Figure 5. Angiotensin II (Ang II) induced biphasic extracellular signal‐regulated kinases 1 and 2 (ERK1/2) activation, with the second activation dependent on interleukin 11 (IL‐11).

A, Adventitial fibroblasts (AFs) were exposed to Ang II (10⁻⁶ mol/L) for indicated time, and the protein level of phosphorylated ERK1/2 (p‐ERK1/2) was measured by Western blotting. B, AFs were pretreated with PBS or IL‐11 neutralizing antibody 1 hour before Ang II (10⁻⁶ mol/L) treatment. Then, AFs were exposed to Ang II or PBS for indicated time. The level of p‐ERK1/2 (1.00‐, 3.14‐, 2.25‐, 0.76‐, 2.74‐, and 0.73‐fold) was measured by Western blotting. N=4. C, AFs were transfected with control small interfering RNA (siRNA; siCON) or Krüppel‐like factor 15 (KLF15) siRNA (siKLF15) for 48 hours. AFs were pretreated by IL‐11 neutralizing antibody 1 hour before they were stimulated by Ang II for 5 minutes (1.00‐, 3.52‐, 4,04‐, 0.88‐, 3.76‐, and 3.57‐fold) or 4 hours (1.00‐, 2.31‐, 1.42‐, 1.08‐, 3.90‐, and 1.46‐fold). p‐ERK1/2 expression was measured by Western blotting.

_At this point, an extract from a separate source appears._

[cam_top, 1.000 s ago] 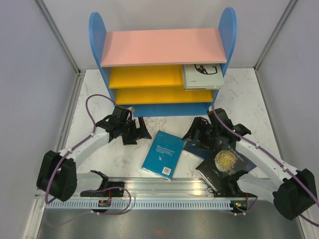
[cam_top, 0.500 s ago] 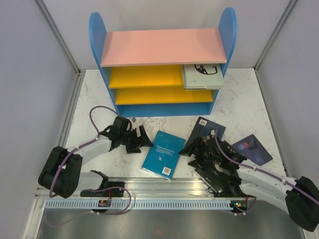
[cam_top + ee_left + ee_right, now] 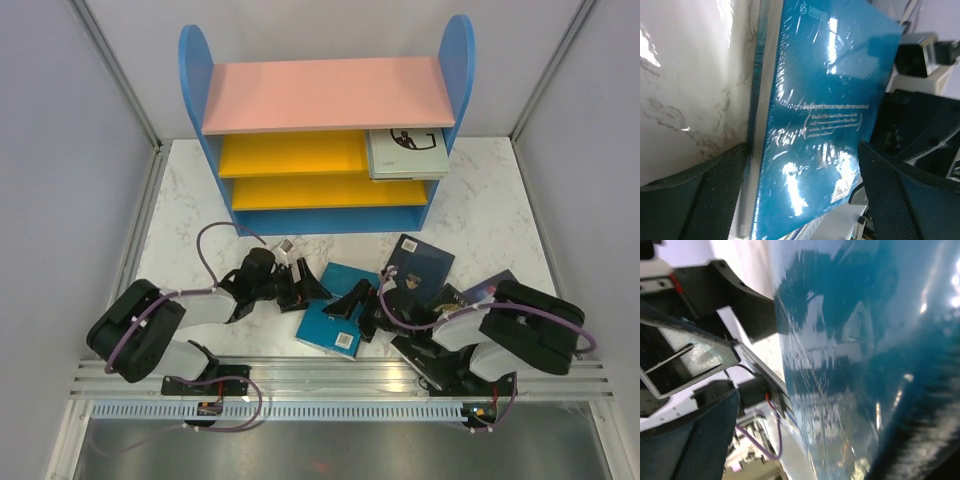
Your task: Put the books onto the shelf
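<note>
low down by the bases, both arms lie folded over the marble table (image 3: 480, 205), and their claws meet at a teal book (image 3: 330, 320) lying on it near the front edge. the left claw (image 3: 310, 284) comes at this book from the left with its jaws spread wide. in its wrist view the glossy wrapped cover fills the gap between the two fingers (image 3: 710, 200), one at each side of the book, but i cannot tell whether the pads press on it. the right claw (image 3: 362, 300) reaches in from the right, also wide open. its camera sits so close that the cover is a blue blur, with one finger (image 3: 690, 440) at the lower left, and no grip shows. a black book (image 3: 415, 352) lies mostly hidden under the right arm. just beyond the claws a navy book (image 3: 420, 262) lies flat, and the corner of another dark book (image 3: 492, 284) peeks out behind the right arm. at the back stands the shelf (image 3: 320, 92), with a grey-white book (image 3: 405, 152) on its upper yellow board at the right end, jutting out at the front.
</note>
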Tool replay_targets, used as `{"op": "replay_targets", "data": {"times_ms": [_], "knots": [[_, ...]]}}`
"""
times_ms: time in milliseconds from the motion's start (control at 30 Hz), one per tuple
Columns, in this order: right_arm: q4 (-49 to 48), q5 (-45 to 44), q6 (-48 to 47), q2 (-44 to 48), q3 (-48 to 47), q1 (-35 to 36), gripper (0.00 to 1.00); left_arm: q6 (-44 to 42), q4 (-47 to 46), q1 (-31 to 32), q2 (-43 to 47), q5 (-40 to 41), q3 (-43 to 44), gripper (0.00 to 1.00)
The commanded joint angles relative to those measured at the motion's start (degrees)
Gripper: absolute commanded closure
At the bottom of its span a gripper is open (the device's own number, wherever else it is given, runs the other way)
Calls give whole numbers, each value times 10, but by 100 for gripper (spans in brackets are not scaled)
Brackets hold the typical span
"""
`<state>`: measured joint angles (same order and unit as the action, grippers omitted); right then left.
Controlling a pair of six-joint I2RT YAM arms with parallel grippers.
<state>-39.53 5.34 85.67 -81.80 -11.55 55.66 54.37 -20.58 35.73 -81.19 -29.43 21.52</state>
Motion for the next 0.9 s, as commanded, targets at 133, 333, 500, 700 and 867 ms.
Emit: {"op": "replay_targets", "data": {"times_ms": [133, 333, 500, 700, 867], "knots": [[-68, -48, 108, -130, 89, 61, 9, 66, 14, 31, 29, -5, -70, 7], [298, -106, 21, 129, 22, 60, 35, 50, 120, 16, 150, 16, -79, 7], [416, -142, 5, 307, -22, 60, 84, 34, 222, -19, 263, 25, -76, 5], [486, -137, -21, 400, -79, 60, 100, 48, 289, -27, 389, 26, -54, 3], [460, -84, -67, 408, -166, 59, 100, 63, 286, -27, 443, 12, -26, 0]]}}
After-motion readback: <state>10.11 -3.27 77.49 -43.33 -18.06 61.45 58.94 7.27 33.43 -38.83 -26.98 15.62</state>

N=4. D, AFs were incubated with ERK1/2 signaling inhibitor (ERKi) 1 hour before or after Ang II 24‐hour stimulation. The protein levels of IL‐11 (1.00‐, 1.41‐, 0.96‐, and 1.26‐fold), KLF15 (1.00‐, 0.62‐, 1.08‐, and 0.49‐fold), collagen, type I, α 1 (COL1a1) (1.00‐, 1.69‐, 0.80‐, and 0.92‐fold), and α‐smooth muscle actin (ACTA2) (1.00‐, 1.53‐, 0.95‐, 0.92‐, and 0.49‐fold) were measured by Western blotting. The right panel was the quantity of the Western blot. N=4. CON indicates control. *P< 0.05, **P< 0.01, and ***P< 0.001.